Traduzione: io, Antonio Di Pietro, auspico un autunno caldo con tanto di Br da combattere o di cui incolpare il governo piduista, a seconda; sarò perciò nelle fabbriche e cercar di convincere gli astenuti della sinistra radicale che ancora non votano per me, e tutto quello che non quadrerà sarà perché non c'è informazione né democrazia.
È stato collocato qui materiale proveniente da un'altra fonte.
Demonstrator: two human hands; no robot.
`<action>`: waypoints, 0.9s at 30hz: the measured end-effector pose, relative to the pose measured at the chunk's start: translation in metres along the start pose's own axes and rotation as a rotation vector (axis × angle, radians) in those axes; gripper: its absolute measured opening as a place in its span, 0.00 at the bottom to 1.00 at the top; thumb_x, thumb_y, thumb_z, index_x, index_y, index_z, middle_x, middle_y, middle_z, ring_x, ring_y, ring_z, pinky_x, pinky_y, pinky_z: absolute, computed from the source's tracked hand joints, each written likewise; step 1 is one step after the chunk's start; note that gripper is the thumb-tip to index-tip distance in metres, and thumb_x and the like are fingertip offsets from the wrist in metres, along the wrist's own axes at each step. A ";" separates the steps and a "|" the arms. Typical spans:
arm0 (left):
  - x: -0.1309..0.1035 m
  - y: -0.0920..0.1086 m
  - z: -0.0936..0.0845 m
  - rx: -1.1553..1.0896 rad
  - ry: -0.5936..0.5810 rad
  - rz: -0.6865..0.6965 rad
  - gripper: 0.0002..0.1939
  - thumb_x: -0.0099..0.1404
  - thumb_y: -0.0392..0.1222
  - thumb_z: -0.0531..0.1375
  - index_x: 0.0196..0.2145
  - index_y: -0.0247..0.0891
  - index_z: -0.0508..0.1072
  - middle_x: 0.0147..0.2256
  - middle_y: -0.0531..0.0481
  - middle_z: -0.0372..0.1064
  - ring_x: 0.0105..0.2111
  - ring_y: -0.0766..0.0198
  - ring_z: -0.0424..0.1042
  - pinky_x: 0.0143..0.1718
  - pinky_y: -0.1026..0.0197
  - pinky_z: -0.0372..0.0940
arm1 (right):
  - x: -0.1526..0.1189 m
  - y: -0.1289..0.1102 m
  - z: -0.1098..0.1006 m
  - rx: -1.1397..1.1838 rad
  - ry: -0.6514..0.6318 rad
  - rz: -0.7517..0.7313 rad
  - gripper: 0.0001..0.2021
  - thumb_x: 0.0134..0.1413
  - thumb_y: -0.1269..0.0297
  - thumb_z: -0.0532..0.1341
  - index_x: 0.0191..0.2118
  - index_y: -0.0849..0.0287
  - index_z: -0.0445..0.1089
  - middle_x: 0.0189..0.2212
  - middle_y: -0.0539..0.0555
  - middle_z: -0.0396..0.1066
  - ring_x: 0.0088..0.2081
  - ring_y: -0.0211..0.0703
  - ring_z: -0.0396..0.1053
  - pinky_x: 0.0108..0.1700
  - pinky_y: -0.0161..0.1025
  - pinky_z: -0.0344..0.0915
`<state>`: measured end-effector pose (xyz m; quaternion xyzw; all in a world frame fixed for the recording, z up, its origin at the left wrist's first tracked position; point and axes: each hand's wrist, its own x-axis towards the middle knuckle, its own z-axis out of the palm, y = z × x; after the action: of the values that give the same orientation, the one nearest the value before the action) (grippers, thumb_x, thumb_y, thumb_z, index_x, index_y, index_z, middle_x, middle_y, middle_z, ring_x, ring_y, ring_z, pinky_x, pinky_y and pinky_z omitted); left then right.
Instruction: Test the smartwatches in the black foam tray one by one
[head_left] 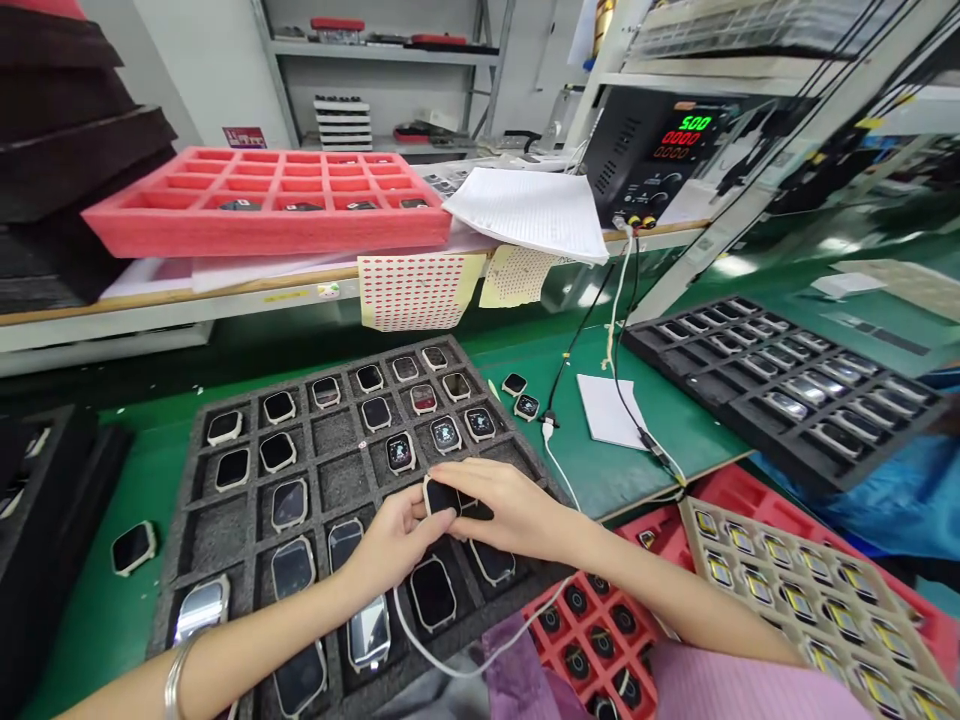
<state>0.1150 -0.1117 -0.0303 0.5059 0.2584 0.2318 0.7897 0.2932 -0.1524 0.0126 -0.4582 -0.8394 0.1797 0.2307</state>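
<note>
The location is an electronics assembly workshop, indicated by the black digital power supply [649,155], black foam trays of square watches [337,480] and green surface [525,370].

A red foam tray [270,232] lies on the raised shelf [292,290], with small dark pieces in some compartments. To its right are white papers [529,210] and a black power supply [637,150] with a green 5.00 readout, while two sheets of red-marked labels [420,290] hang at the shelf's edge. Dark foam trays [67,150] stand stacked on the left.
</note>
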 end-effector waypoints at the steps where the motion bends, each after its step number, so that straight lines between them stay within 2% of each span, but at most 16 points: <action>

Poi, altra uscita di ieri: «Alfano ha trasformato il suo ruolo istituzionale in quello di ministro servente delle posizioni dell’imputato Berlusconi... (questo grazie) al Lodo Alfano, al lodo sulle intercettazioni, alle cenette del giudice della Corte costituzionale».
Traduzione: Berlusconi è colpevole, Alfano è delegittimato, se la Corte costituzionale non boccerà il Lodo Alfano sarà perché anche la Consulta è corrotta.
Poi, terzo delirio dipietresco: «Spero davvero che la magistratura possa, anche attraverso le dichiarazioni di Ciancimino junior, ricostruire una verità che finora è stata occultata anche grazie a esponenti delle istituzioni... Dall’inchiesta di Palermo mi aspetto molto... si potrebbe riscrivere la storia italiana per quanto riguarda i grandi omicidi di mafia, ma soprattutto per quanto riguarda la grande corruzione d’allora e il grande riciclaggio di persone di oggi».
Traduzione: vediamo se da Palermo, al cinquecentesimo tentativo, stavolta riusciranno a sostenere che Forza Italia è stata co-fondata dalla mafia e che Berlusconi e Dell'Utri hanno fatto fuori Falcone e Borsellino: l'importante è che lo dicano, al resto ci penso io con la banda degli urlatori.